主張前は
ピッ、ピッ、ピッ
規則的な電子音が聞こえる。真っ暗な個室。独特な消毒の匂い。
そう、俺は今奈緒の病室にいる。そして窓の外を見る。
「今日は月が綺麗だな」
そういえば、あの事故の時も月が綺麗だった気がする。庇われた時にふと見た、あの時の月に似ている。

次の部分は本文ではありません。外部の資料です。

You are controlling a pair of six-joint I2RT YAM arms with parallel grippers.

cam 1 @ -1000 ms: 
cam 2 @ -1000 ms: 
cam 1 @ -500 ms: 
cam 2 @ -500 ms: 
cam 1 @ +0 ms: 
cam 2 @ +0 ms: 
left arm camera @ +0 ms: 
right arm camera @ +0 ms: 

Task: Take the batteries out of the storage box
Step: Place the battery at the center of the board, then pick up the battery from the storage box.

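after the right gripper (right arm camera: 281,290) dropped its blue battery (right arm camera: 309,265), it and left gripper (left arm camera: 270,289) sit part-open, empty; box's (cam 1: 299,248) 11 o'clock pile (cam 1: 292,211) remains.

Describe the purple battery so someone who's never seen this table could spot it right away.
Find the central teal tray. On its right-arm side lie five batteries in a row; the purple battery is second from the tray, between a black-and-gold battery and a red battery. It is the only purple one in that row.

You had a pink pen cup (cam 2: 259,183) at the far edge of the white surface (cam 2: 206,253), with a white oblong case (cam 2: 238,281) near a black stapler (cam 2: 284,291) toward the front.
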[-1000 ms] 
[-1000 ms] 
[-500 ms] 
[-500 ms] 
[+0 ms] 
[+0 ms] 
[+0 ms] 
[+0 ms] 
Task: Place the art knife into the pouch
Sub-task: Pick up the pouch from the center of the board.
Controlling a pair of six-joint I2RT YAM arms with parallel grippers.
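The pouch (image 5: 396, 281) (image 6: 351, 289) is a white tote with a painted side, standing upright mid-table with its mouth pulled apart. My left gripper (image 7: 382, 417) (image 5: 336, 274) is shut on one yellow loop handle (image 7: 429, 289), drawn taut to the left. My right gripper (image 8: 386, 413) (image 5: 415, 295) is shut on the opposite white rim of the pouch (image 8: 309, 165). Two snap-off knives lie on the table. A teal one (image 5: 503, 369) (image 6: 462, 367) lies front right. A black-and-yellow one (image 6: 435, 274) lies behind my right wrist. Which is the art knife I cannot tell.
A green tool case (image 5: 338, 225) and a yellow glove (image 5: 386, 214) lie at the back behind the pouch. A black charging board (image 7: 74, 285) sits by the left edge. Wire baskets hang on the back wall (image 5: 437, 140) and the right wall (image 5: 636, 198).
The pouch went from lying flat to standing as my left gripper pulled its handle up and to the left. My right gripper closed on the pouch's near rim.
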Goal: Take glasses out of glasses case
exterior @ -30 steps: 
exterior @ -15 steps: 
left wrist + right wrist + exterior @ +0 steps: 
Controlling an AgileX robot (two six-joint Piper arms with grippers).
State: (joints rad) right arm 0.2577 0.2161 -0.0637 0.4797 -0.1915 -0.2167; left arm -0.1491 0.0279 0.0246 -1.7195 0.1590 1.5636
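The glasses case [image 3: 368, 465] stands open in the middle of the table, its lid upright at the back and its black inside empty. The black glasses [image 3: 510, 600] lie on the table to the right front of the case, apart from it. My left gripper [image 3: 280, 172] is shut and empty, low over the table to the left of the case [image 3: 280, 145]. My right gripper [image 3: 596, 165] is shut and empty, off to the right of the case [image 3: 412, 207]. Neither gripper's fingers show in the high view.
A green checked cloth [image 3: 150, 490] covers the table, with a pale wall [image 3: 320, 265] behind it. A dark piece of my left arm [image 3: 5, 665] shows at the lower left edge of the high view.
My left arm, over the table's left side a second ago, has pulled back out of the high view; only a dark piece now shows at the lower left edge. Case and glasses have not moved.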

明日から3日間の出張だ。だから、今日はここで寝る。待ち合わせ場所から少し遠いが仕方ない。少しでも奈緒の近くに居たい。それだけだ。
割と主張の多い俺はいつもこうやって朝を迎える。どんな時でも奈緒のことを忘れないように、頭の中にこびりつける。
「いい加減、未練がましいよな。こんなの依存にちかいよな」
そんなことを言ってみる。言ったところでどうとなるわけではない。
頭の中ではちゃんと分かってるんだ。だけど、気持ちはそう上手く割り切れない。だってあんなに好きで好きで、そんなやつが突然植物状態になったら、しかも俺をかばった所為だとしたら、忘れるなんてことはできない。少なくとも俺はできない。
そんなことを考えていたら、奈緒と過ごした日々がよみがえった。楽しかった時。喧嘩した時。そして事故の時。一つ一つを昨日のことのように思い出す。
暫く思い出してから俺は眠りについた。